• Instructions for the task
The lines to extract run from the first line of the entries through the line that contains "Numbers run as"; reproduce exactly those lines and no others.

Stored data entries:
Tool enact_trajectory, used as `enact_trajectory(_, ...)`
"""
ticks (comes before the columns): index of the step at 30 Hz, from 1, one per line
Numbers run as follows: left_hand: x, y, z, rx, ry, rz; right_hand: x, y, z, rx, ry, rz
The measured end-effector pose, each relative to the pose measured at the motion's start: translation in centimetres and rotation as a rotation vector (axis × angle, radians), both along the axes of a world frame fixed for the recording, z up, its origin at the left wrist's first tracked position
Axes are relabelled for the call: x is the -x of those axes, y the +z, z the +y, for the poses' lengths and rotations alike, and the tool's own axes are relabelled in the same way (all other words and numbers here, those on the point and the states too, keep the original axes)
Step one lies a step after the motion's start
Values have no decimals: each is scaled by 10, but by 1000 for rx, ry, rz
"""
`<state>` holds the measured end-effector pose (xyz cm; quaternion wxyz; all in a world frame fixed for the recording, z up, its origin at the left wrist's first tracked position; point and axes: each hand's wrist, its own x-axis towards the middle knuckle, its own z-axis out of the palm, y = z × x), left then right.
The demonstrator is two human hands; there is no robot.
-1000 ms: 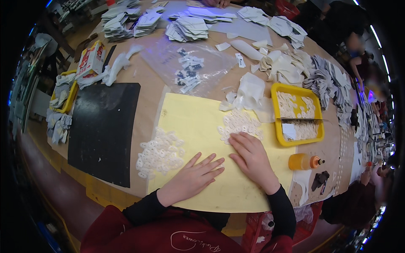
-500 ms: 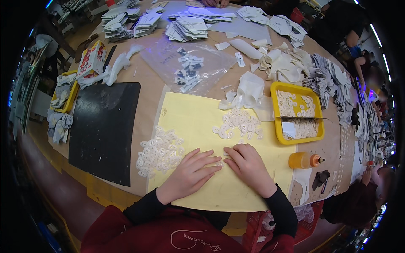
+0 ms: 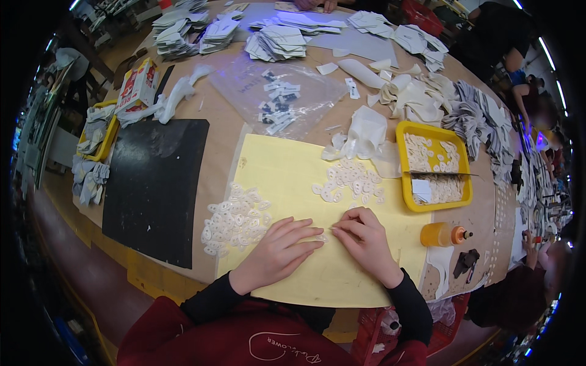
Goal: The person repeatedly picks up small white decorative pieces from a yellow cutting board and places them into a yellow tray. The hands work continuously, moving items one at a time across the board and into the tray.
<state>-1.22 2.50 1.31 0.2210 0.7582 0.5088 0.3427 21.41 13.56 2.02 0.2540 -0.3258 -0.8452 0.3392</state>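
Observation:
My left hand [image 3: 278, 250] lies with fingers stretched out on a yellow sheet [image 3: 293, 168], its fingertips beside a small white oval piece. Across from it, my right hand [image 3: 368, 244] pinches a thin, small white oval piece between thumb and forefinger, mostly hidden by the fingers. Next to the left hand is a heap of white oval pieces with slits or holes [image 3: 235, 219]. Beyond the right hand spreads another loose group of similar oval pieces [image 3: 348, 182].
A yellow tray [image 3: 403, 183] of oval pieces stands right, a rod across it. Nearer is an orange bottle [image 3: 436, 234]. A black mat [image 3: 152, 189] lies left. Farther back are a plastic bag with labels [image 3: 281, 100], stacked white pieces [image 3: 276, 43] and another person's hands [image 3: 316, 5].
My right hand has lifted slightly, its thumb and forefinger now pinched together on a small piece. My left hand stays flat in nearly the same place. The whole view has shifted a little.

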Motion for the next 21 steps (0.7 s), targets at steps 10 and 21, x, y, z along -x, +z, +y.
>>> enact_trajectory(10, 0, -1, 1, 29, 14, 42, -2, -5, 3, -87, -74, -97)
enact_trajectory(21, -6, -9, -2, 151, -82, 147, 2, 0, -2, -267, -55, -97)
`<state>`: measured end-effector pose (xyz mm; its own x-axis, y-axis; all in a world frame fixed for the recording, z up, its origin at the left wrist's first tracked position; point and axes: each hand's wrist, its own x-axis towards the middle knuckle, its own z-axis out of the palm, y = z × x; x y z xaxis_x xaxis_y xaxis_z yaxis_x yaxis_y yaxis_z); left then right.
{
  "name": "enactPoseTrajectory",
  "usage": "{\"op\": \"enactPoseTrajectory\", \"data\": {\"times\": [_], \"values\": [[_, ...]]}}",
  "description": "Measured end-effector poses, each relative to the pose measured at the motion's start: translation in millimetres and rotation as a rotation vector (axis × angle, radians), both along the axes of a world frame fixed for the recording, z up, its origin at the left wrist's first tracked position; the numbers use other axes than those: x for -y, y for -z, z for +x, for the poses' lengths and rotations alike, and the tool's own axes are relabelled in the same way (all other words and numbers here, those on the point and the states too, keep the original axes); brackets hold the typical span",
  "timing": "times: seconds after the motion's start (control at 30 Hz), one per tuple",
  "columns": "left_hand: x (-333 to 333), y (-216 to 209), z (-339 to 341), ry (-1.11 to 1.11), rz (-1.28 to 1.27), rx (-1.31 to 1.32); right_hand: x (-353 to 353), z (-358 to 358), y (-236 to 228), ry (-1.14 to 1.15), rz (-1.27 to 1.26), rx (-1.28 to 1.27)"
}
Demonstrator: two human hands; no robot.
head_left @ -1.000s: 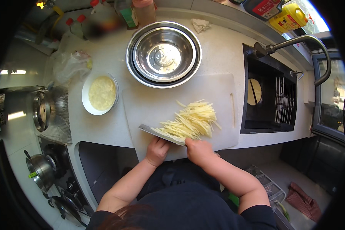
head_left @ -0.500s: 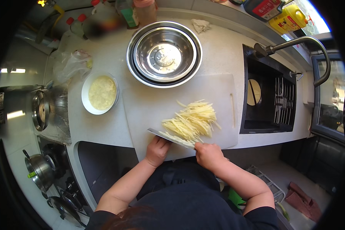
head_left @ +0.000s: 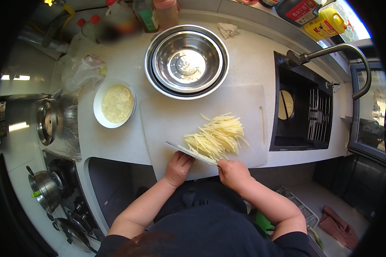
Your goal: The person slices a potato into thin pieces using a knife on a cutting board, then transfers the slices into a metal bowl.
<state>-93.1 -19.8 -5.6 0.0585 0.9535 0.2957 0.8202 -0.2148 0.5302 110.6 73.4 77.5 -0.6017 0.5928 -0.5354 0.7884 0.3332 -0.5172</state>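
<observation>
White counter is carrying my cutting board (head_left: 167, 124), where the pale vegetable strips (head_left: 216, 138) are lying in a heap. I'm gripping the knife (head_left: 188, 153) in my closed right hand (head_left: 233, 173), my curled left hand (head_left: 179, 168) steadying its blade; a careless shove could be scattering strips off the edge.

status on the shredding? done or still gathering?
Done: a pile of pale vegetable shreds lies on the white cutting board; no uncut piece shows. In hand: the right hand holds a broad knife at the pile's near edge, blade slanted, with the left hand beside it. Left: the nested steel bowls hold no shreds.
</observation>
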Motion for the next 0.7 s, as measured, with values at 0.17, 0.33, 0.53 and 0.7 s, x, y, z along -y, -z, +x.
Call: {"op": "enactPoseTrajectory", "data": {"times": [0.17,0.33,0.53,0.7], "values": [[-1.5,2.2,0.1,-0.003,0.039,-0.005,2.6,6.4,-0.8,-0.023,-0.033,0.097],[-2.4,0.9,-0.4,0.015,0.012,-0.012,14.3,-23.3,34.4,0.038,0.034,0.043],[-2.1,0.0,-1.2,0.011,0.019,0.017,1.7,-15.0,28.6,0.083,0.039,-0.122],[2.6,6.1,-1.1,-0.013,0.008,0.075,3.6,4.1,1.0,0.001,-0.02,0.047]]}}
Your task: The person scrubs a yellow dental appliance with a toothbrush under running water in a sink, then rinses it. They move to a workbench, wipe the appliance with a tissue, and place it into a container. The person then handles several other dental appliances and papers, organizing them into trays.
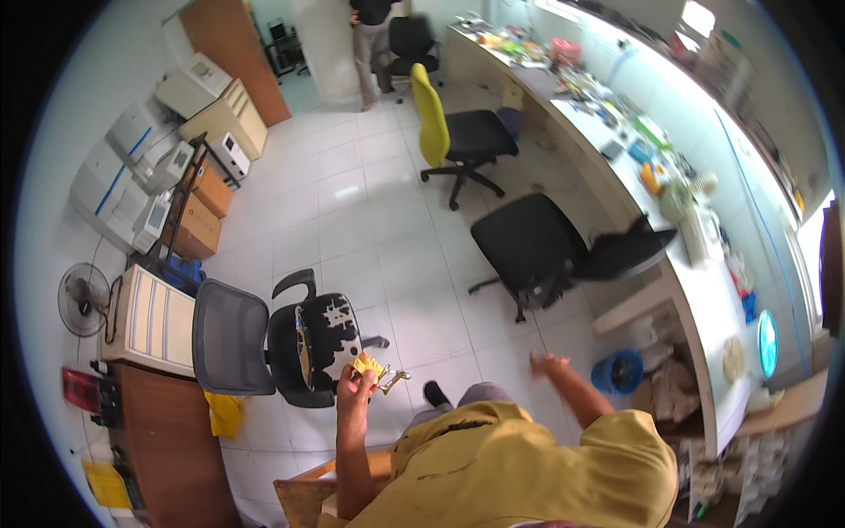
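Note:
My left hand (354,387) is closed around a yellow plaster model on a brass-coloured hinged frame, which looks like a dental articulator (385,375). The frame's metal arms stick out to the right of my fingers. Beneath and just beyond it is the worn seat of a black office chair (333,330). Out over the floor to the right, my right hand (549,364) is raised and smeared by motion, so its fingers cannot be made out. No object shows in it. A blue bin (618,373) stands to the right of that hand.
A long workbench (722,352) crowded with small items runs along the right wall. A black chair (528,238) and a green-backed chair (431,119) stand beside it. At left are a drawer cabinet (151,317), a fan (84,299) and machines. Another person (371,44) stands at the back.

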Demonstrator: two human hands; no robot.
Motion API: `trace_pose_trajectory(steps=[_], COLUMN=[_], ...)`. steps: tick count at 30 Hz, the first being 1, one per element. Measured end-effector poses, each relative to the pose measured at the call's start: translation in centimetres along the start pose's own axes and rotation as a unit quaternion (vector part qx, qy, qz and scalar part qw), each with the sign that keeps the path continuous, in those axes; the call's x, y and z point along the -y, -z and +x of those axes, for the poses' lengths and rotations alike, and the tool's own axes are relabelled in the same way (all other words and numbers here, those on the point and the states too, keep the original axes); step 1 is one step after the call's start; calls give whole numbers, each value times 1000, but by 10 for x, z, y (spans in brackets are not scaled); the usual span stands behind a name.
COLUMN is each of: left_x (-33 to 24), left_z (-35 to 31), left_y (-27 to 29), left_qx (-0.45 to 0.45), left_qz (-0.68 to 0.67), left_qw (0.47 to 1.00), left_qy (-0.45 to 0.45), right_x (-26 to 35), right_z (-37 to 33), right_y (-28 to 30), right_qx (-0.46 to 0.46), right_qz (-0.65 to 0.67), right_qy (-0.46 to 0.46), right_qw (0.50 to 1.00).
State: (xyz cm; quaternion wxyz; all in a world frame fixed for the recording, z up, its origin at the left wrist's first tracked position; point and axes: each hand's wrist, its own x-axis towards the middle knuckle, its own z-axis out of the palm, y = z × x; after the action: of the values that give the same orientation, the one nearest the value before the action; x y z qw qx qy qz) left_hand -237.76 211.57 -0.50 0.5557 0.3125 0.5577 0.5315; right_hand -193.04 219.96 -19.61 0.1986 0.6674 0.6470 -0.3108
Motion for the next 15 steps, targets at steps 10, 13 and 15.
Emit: trace_pose_trajectory(steps=[10,13,15], left_x=[-69,-80,-92], left_z=[200,279,326], left_y=[21,27,32], left_qx=[50,66,70], left_qz=[-29,-31,-31], left_qw=[998,997,997], left_qy=[-9,-12,-27], right_x=[106,133,147], right_z=[54,118,170], right_y=[-40,-6,20], right_qx=[45,93,122], right_qz=[204,165,146], right_qy=[10,24,12], right_qw=[978,982,982])
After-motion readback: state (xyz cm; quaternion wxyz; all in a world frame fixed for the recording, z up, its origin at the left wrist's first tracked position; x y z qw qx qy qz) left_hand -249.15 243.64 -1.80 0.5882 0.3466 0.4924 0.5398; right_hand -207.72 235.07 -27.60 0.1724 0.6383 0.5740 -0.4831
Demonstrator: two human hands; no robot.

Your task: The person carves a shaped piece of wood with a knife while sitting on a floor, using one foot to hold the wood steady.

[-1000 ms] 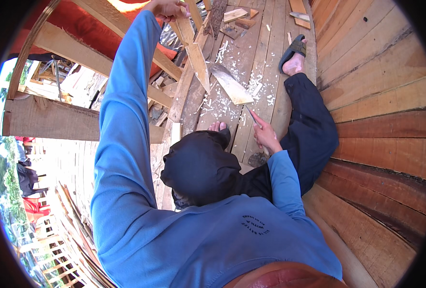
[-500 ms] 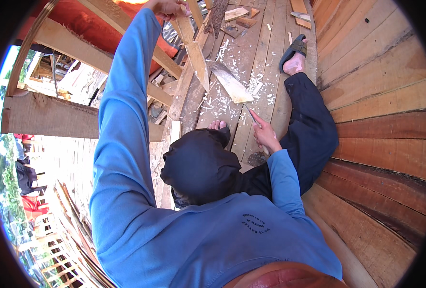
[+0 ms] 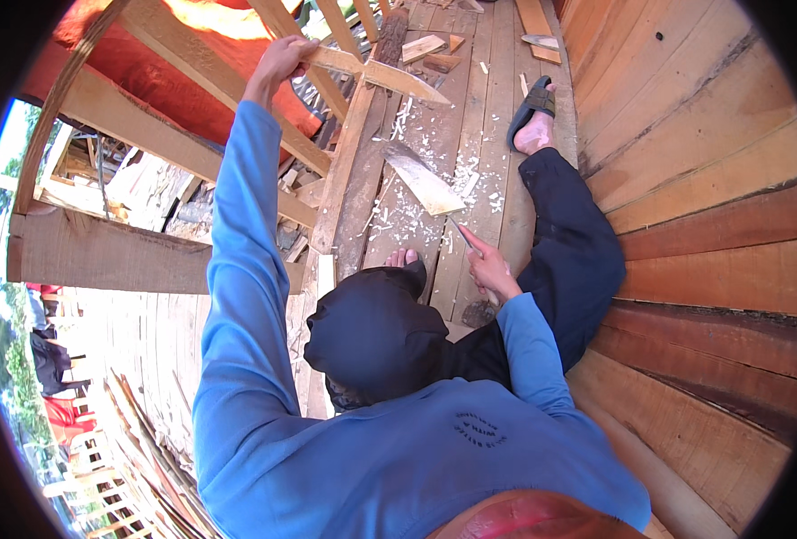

• Solution to this exercise
Tool enact_trajectory, used as `enact_trajectory(_, ...)`
"""
ticks (comes before the columns): index of the step at 30 Hz, from 1, one per line
Numbers run as follows: left_hand: x, y, z, rx, ry, rz; right_hand: x, y, z, rx, ry, rz

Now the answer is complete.